Those are really the only stories I know about her childhood, except for the one where my grandmother forced her to wear a wool dress she despised. I don’t know what it would have been like to become a woman right when Summer of Love was ending, with the roulette wheel of the road and strangers’ cars your only real way out. Even now our instinct is to think that cars are usually for men. Video games about driving, always.
But there is so much more about cars than driving; maybe it’s better to say there is so much more to driving than just the car. I do remember when I got a car of my very own for the first time, and printed out a Google map—how powerful I felt that I could drive down the eastern seaboard to go visit a boy. Because I was a girl a car meant more than simply an ordinary stage on some common, anticipated ascent to social power, the same way the red eyes of a vehicle slowing on a seaside road at night were more than just lights for my mother. They were a beckoning flicker; they were a secret her daughter would come to know.
Wheels of Aurelia is a driving game that is about that more. You are androgynous, mischief-lipped Lella, driving on the famous Via Aurelia from Rome to the French Riviera in 1978. Along with you is Olga, a femme you met recently at a disco. At the beginning of your trip she asks you why you invited her. You can ask her, if you want, why she accepted.
As the Via Aurelia curls and sprawls, Lella and Olga get to know each other, pick up hitchhikers, and get into road races. You as the player have two tasks: First, abstractly, to drive, which you can mostly do one-handed. It feels like being an adult woman, to drive one-handed, smoothly with the mouse. Most of your attention, the other hand, will be on the dialogue.
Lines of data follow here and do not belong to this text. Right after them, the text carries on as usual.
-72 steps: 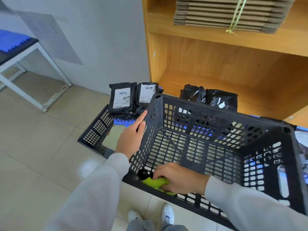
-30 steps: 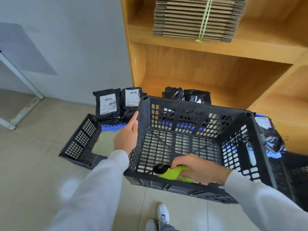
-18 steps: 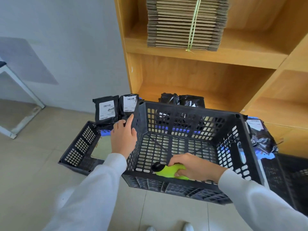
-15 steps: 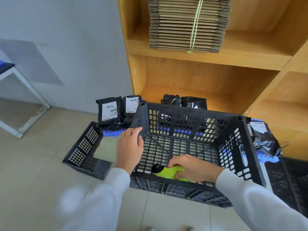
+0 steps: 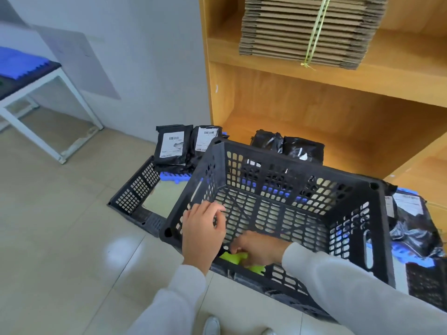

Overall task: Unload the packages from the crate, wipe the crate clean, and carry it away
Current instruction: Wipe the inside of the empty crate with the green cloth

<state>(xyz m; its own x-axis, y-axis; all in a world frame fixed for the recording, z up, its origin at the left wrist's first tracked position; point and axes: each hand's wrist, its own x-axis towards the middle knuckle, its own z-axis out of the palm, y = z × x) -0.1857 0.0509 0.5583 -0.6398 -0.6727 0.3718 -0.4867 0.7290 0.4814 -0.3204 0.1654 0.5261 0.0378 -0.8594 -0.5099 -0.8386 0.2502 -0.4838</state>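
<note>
Black mesh crate (image 5: 278, 213) tilted toward camera, held off the tiled floor (image 5: 60, 238), nothing inside but hands and a green cloth (image 5: 233, 258). Left hand (image 5: 202, 232) over the near-left rim, fingers loosely curled down over the rim and side wall; firm grip or just resting, cannot tell. Right hand (image 5: 258, 247) inside at the near bottom edge, fingers curled on the green cloth, pressing it against the crate bottom. Cloth mostly hidden under both hands.

Second, lower black crate (image 5: 135, 197) on the floor just behind-left, partly hidden by the held crate. Blue ridged mat (image 5: 174, 177) at its far side. Two black packages (image 5: 173, 147) upright there against the wall, side by side, each with a white label carrying a barcode; text too small to read. Two more glossy black packages (image 5: 302, 149) behind the held crate's far wall, on the bottom shelf of the wooden shelving (image 5: 314, 117). Another black package (image 5: 411, 218) right of the crate, white label, print illegible.

Shelf above: stack of flat cardboard (image 5: 302, 30) tied with yellow-green strap. Far left: white-framed table (image 5: 48, 76) with blue mat on top.
</note>
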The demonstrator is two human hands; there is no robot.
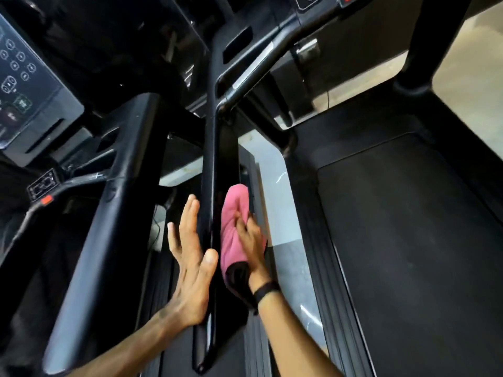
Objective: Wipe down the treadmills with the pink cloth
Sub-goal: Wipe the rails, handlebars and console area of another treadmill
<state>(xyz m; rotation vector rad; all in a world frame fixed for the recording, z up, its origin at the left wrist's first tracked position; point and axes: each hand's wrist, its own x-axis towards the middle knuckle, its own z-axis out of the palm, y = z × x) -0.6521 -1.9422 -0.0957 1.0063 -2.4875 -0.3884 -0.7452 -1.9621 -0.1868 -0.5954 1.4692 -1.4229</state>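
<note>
The room is a gym with a pale floor (pixel 283 202) and dark machines packed close together. On the right lies a treadmill's wide black belt (pixel 408 240). On the far left there is a console (pixel 24 85) with small round buttons on it. Between the two machines a long, shiny black rail (pixel 209 213) runs from the top of the view down toward the person.

The pink cloth (pixel 234 229) is bunched up against the right side of that rail, about halfway down it. The right hand (pixel 251 240) lies on top of the cloth and presses it onto the rail. Its fingers look curled into the folds a little, but they are blurry, so that is hard to tell for sure. A black band (pixel 265 291) sits on that wrist. The left hand (pixel 190 257) is flat against the other side of the rail, fingers straight and spread, holding nothing. It seems to be there to steady the rail.

The cloth looks soft, light and floppy. It will fold and slide about easily, so it is best held with a whole palm spread over the bunch, not by a corner. A loose end hangs down in shadow near the wrist, and it may flap or slip out. The rail looks hard, smooth and slippery, so the cloth should glide along it with a gentle push. The rail will not bend.
</note>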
Everyone, from Olga herself to the patchwork characters you may pick up along the way, wants to talk to Lella—they are drawn to her in the way people tend to seek out the queerest woman in the club—easy to speak to because she is “other”, easy to experiment on, the receptacle for the car crash of anxiety and identity politics that come from being “a woman in the Pope’s country”, as Lella herself sometimes puts it.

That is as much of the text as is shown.